REQUIRED WORK:
Look below for the line containing "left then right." and the line containing "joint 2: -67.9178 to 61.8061"; repeat exactly those two lines and all lines between them, and nothing else.

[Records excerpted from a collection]
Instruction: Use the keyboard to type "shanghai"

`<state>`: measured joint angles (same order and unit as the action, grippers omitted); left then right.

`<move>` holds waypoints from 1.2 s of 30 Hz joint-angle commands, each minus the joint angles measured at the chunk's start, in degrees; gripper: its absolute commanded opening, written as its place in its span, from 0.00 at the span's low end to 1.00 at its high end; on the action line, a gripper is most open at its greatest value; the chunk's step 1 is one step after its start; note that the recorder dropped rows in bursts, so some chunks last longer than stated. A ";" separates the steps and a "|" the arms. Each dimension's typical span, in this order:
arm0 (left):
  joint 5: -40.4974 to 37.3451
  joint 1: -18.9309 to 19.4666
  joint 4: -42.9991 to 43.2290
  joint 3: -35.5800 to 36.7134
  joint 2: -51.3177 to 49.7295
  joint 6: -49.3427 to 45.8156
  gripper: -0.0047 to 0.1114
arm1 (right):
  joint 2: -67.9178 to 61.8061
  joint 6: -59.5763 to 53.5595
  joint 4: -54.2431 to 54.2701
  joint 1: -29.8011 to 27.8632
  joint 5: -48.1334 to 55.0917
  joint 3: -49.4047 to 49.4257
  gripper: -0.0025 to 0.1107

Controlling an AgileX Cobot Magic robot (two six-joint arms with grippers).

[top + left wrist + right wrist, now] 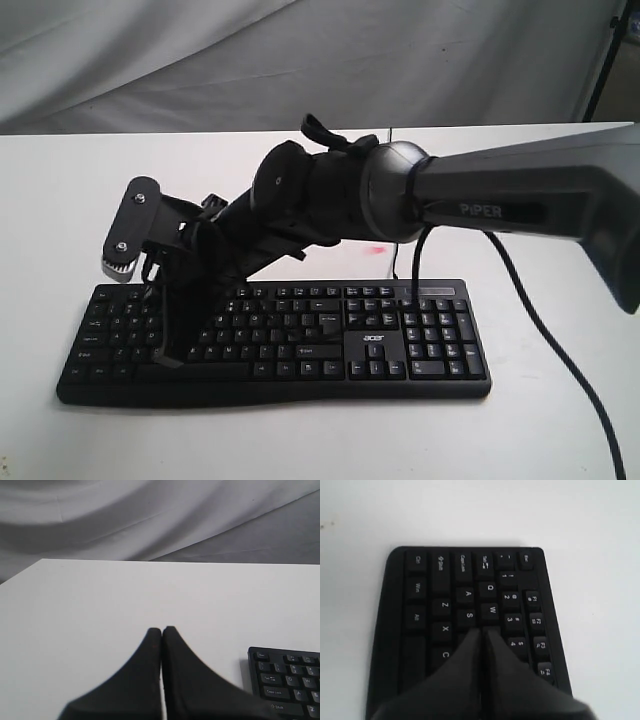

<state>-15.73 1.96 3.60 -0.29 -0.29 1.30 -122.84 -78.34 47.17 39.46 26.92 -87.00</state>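
Note:
The black keyboard [300, 345] with the white "acer" logo lies near the front of the white table [60, 200]. My right arm reaches across it from the right. My right gripper [167, 352] is shut and empty, pointing down onto the keyboard's left letter block. In the right wrist view the right gripper [484, 630] has its tips right beside the S and W keys of the keyboard [420, 587]; the key under them is hidden. My left gripper [161, 629] is shut and empty above bare table, left of the keyboard's corner [287, 680]. It does not show in the exterior view.
A thick black arm cable [560, 345] trails across the table right of the keyboard. A small red mark [375, 249] sits on the table behind the keyboard. A grey cloth backdrop [200, 60] hangs behind the table's far edge.

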 commanded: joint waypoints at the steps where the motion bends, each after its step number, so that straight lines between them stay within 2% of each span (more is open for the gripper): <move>1: 0.49 -0.21 -0.04 0.29 0.29 0.09 0.05 | 0.48 0.93 0.17 1.18 0.68 -1.52 0.02; 9: 0.49 -0.21 -0.04 0.29 0.29 0.09 0.05 | -0.62 7.24 -4.48 3.13 1.79 -5.13 0.02; 14: 0.49 -0.21 -0.04 0.29 0.29 0.09 0.05 | -4.86 13.78 -9.39 3.40 7.89 -13.04 0.02; 25: 0.49 -0.21 -0.04 0.29 0.29 0.09 0.05 | -11.84 21.01 -14.33 4.59 11.50 -24.73 0.02; 36: 0.49 -0.21 -0.04 0.29 0.29 0.09 0.05 | -13.53 24.91 -19.27 4.73 12.54 -26.77 0.02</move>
<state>-15.73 1.96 3.60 -0.29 -0.29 1.30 -136.47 -54.01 28.59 44.02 39.23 -113.09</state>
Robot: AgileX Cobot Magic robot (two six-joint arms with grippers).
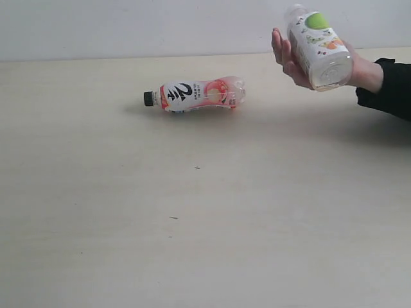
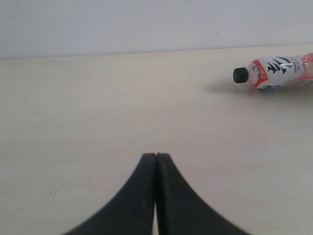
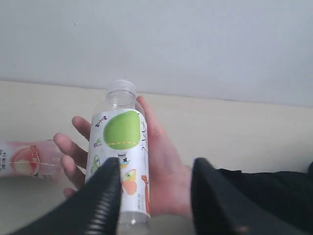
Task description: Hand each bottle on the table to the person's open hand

TASK SOLUTION:
`<state>`: measured joint angles (same order and unit as the action, grippers omitted); left then right.

`<move>` holds waypoints from 1.2 s of 30 Hz joint-angle commands, each minus the joint angles measured at the chunk's start, in degrees; gripper: its absolute commanded opening, written as its place in its span, from 0.00 at the span's low end to 1.00 at its high end; on the action line, a gripper is most open at its greatest value; the chunk's step 1 is one step after its start; note that the recorder dropped rows in bursts, so some chunks last longer than stated. A ";" separates the steps and a "|" the arms. Each dimension's typical span, in this order:
arm0 (left):
  joint 5: -40.4974 to 37.3451
  joint 1: -18.9309 to 19.4666
  joint 4: -42.9991 to 43.2290
  joint 3: -35.5800 to 36.7134
  joint 2: -51.3177 to 49.7295
  joint 6: -49.3427 to 45.8156
  gripper: -0.0047 to 0.1114
arm1 (right):
  joint 2: -67.9178 to 61.8061

Nothing more belongs to this exercise.